Brief:
Of the entries below, return only those lines from the line with "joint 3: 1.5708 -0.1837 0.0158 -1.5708" to the line with "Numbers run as", exactly, both included.

========

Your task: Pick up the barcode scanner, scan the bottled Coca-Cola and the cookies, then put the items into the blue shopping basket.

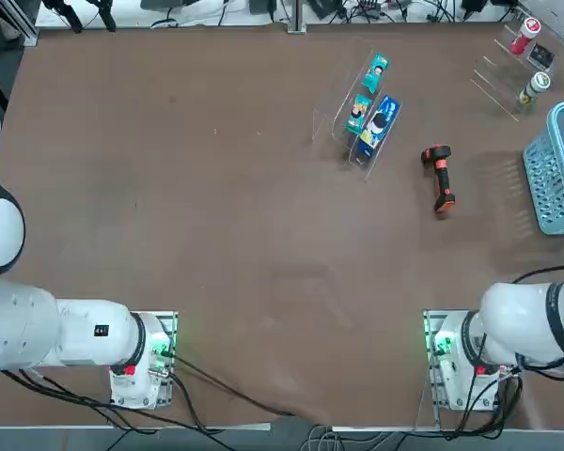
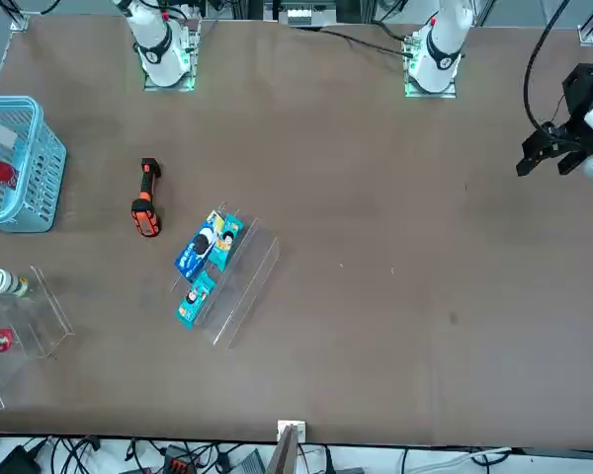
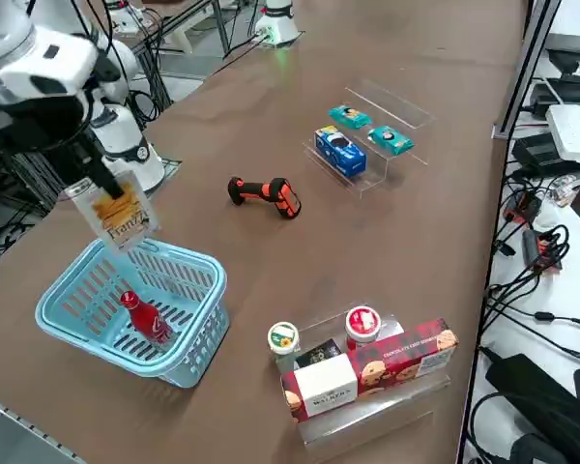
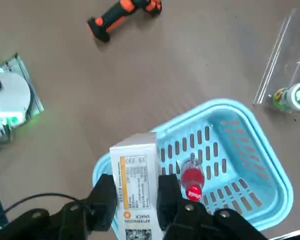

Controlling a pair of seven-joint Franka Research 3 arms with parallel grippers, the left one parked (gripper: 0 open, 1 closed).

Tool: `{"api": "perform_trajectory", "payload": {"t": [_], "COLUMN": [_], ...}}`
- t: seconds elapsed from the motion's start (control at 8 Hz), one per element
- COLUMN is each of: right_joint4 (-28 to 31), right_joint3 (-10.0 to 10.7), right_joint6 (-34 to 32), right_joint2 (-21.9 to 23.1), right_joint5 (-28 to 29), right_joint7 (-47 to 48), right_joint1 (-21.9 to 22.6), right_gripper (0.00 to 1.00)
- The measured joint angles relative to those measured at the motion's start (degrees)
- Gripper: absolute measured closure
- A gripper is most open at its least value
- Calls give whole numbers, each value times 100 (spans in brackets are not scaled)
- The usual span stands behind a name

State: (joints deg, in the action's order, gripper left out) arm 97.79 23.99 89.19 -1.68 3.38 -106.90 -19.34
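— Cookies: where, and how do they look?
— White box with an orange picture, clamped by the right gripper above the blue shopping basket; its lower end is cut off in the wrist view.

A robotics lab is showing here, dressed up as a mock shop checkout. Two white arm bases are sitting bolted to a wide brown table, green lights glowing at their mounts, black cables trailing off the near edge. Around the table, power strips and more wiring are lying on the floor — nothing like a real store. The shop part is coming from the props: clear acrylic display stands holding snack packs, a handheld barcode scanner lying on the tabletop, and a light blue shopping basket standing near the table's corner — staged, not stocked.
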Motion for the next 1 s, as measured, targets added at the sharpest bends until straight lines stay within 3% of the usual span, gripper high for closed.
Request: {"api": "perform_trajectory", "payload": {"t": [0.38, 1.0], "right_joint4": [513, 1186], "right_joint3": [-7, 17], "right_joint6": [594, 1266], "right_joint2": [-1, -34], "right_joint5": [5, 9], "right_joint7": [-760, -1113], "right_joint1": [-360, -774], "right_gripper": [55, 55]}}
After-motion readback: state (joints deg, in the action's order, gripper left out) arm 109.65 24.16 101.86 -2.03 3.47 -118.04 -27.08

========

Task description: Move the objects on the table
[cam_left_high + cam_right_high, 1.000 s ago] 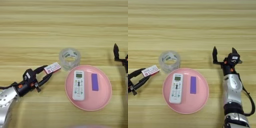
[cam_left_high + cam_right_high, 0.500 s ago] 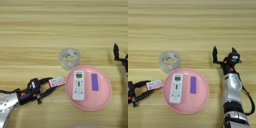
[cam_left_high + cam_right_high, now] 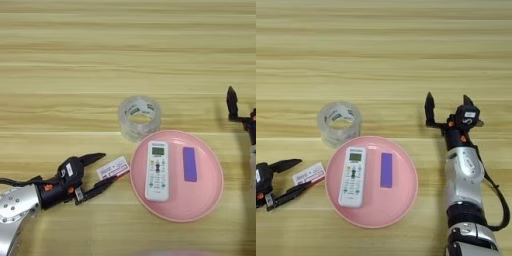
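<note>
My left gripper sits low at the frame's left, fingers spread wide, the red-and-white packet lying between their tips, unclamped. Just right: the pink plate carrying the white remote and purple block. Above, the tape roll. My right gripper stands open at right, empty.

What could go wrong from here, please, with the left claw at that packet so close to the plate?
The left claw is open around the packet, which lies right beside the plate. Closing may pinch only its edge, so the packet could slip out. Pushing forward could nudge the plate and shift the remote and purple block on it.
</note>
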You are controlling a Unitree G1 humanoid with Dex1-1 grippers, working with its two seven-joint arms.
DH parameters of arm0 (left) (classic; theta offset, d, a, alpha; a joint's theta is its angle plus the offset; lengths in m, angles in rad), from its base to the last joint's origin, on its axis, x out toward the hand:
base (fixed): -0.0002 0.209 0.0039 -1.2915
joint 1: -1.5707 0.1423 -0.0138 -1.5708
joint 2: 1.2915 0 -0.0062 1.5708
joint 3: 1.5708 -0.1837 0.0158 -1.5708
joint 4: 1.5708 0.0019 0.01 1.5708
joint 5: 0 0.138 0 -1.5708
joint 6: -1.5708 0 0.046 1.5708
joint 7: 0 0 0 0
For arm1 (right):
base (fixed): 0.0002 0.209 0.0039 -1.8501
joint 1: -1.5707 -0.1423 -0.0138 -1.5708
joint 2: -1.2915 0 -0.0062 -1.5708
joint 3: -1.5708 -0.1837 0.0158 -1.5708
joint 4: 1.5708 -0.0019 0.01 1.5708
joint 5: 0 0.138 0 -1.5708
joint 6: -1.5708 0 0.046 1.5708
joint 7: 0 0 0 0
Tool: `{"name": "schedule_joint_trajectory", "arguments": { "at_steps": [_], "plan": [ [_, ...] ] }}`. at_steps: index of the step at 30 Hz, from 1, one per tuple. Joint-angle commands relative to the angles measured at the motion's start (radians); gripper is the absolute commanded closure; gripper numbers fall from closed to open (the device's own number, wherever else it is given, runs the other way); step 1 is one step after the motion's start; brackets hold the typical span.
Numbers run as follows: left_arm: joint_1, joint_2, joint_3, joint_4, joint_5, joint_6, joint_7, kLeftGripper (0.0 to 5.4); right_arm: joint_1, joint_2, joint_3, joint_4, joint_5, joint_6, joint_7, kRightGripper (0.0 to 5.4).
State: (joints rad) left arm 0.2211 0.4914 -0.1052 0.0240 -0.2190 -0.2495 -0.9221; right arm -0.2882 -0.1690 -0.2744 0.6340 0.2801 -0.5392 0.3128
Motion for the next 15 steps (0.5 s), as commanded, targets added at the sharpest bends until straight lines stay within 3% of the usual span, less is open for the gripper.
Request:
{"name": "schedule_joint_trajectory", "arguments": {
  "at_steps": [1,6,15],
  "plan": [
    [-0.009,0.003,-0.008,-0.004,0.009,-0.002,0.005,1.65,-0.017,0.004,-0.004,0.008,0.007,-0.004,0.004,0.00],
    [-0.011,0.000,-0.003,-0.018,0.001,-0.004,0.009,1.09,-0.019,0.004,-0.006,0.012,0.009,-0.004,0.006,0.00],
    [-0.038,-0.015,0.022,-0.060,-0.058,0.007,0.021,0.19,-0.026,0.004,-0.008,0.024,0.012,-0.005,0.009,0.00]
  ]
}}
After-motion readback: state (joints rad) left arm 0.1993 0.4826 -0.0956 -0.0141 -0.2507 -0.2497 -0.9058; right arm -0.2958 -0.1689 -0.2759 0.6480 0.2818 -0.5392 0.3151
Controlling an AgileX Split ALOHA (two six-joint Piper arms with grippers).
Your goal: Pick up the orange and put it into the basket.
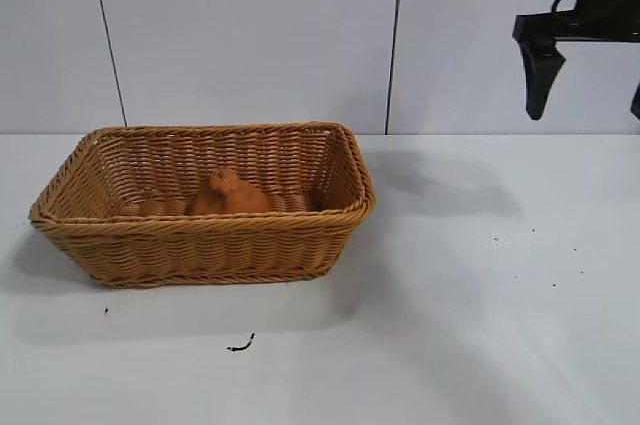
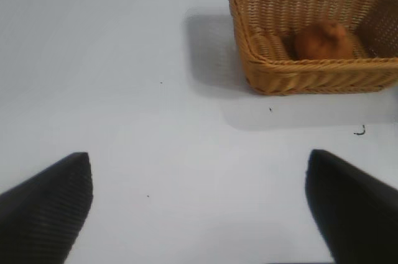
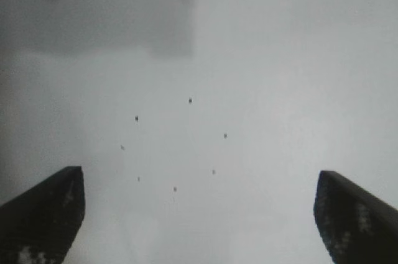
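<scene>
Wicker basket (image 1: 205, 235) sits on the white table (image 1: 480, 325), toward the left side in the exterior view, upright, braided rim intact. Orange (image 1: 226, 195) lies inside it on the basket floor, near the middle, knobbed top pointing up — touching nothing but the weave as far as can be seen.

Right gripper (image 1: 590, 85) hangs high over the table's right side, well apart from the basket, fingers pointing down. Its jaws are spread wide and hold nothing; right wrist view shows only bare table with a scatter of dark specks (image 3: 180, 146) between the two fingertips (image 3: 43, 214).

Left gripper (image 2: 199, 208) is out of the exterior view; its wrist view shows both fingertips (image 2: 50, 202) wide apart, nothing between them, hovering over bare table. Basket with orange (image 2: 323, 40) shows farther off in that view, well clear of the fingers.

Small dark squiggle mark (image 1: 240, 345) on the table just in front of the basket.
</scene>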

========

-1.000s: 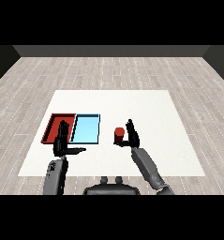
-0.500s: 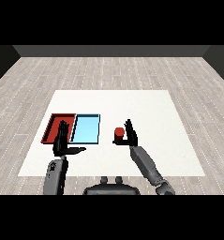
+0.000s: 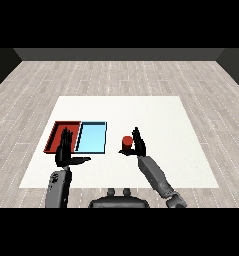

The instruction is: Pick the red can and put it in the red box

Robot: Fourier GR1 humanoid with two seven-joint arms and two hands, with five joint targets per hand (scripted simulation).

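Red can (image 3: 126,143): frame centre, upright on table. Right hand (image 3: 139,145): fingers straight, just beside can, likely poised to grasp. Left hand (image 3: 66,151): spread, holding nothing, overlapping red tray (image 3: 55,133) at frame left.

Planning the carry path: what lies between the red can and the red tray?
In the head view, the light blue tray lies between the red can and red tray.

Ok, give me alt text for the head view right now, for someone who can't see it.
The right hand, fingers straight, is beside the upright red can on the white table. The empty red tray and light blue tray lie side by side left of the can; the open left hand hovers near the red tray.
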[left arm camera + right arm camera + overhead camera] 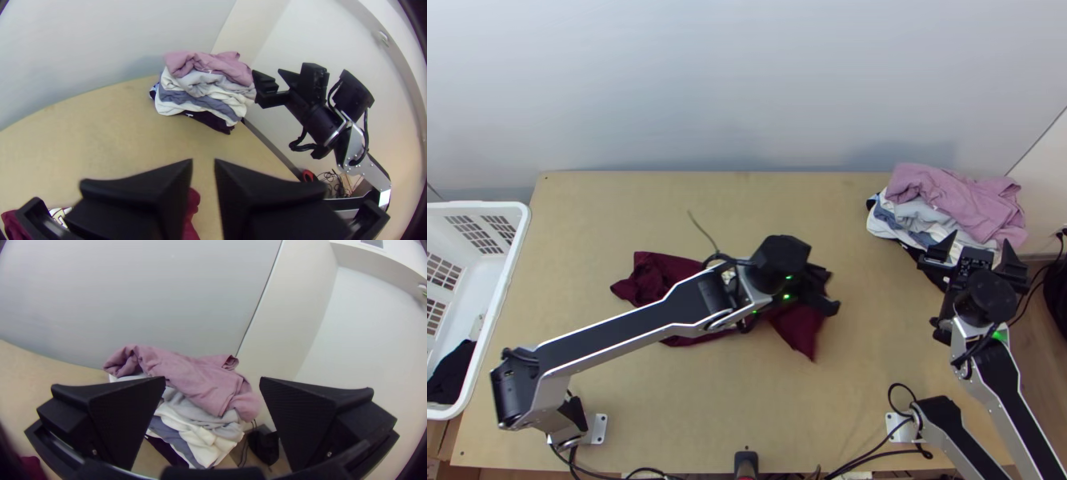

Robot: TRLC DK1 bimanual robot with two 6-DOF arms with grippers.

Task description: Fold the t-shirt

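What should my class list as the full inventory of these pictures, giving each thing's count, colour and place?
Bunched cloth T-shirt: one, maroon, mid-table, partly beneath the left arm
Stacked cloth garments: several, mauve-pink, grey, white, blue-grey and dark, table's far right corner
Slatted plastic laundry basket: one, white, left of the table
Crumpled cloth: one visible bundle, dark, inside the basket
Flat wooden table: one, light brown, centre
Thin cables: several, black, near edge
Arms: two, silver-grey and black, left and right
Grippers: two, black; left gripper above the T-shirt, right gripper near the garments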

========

Result of this exercise:
joint 3: 1.5708 -0.1837 0.0158 -1.5708
joint 4: 1.5708 0.0019 0.01 1.5708
joint 5: 0 0.138 0 -1.5708
joint 6: -1.5708 0 0.046 1.5708
joint 7: 0 0 0 0
For arm1 (right):
base (fixed): 0.0002 0.209 0.0039 -1.8501
joint 1: -1.5707 -0.1423 -0.0138 -1.5708
joint 2: -1.2915 0 -0.0062 -1.5708
joint 3: -1.5708 -0.1837 0.0158 -1.5708
joint 4: 1.5708 -0.0019 0.01 1.5708
joint 5: 0 0.138 0 -1.5708
joint 6: -1.5708 0 0.046 1.5708
joint 7: 0 0 0 0
Tool: `{"name": "schedule_joint_trajectory", "arguments": { "at_steps": [_], "plan": [ [_, ...] ] }}`. at_steps: index of the step at 30 Hz, from 1, one per tuple. Joint-angle commands relative to the angles measured at the motion's start (radians); gripper is the absolute commanded closure; gripper numbers fall from closed to open (the device's own number, wherever else it is given, runs the other way); step 1 is one step after the motion's start; brackets hold the typical span.
Numbers run as follows: left_arm: joint_1, joint_2, joint_3, joint_4, joint_5, joint_6, joint_7, kLeftGripper (0.0 to 5.4); right_arm: joint_1, joint_2, joint_3, joint_4, joint_5, joint_6, joint_7, kRightGripper (0.0 to 5.4).

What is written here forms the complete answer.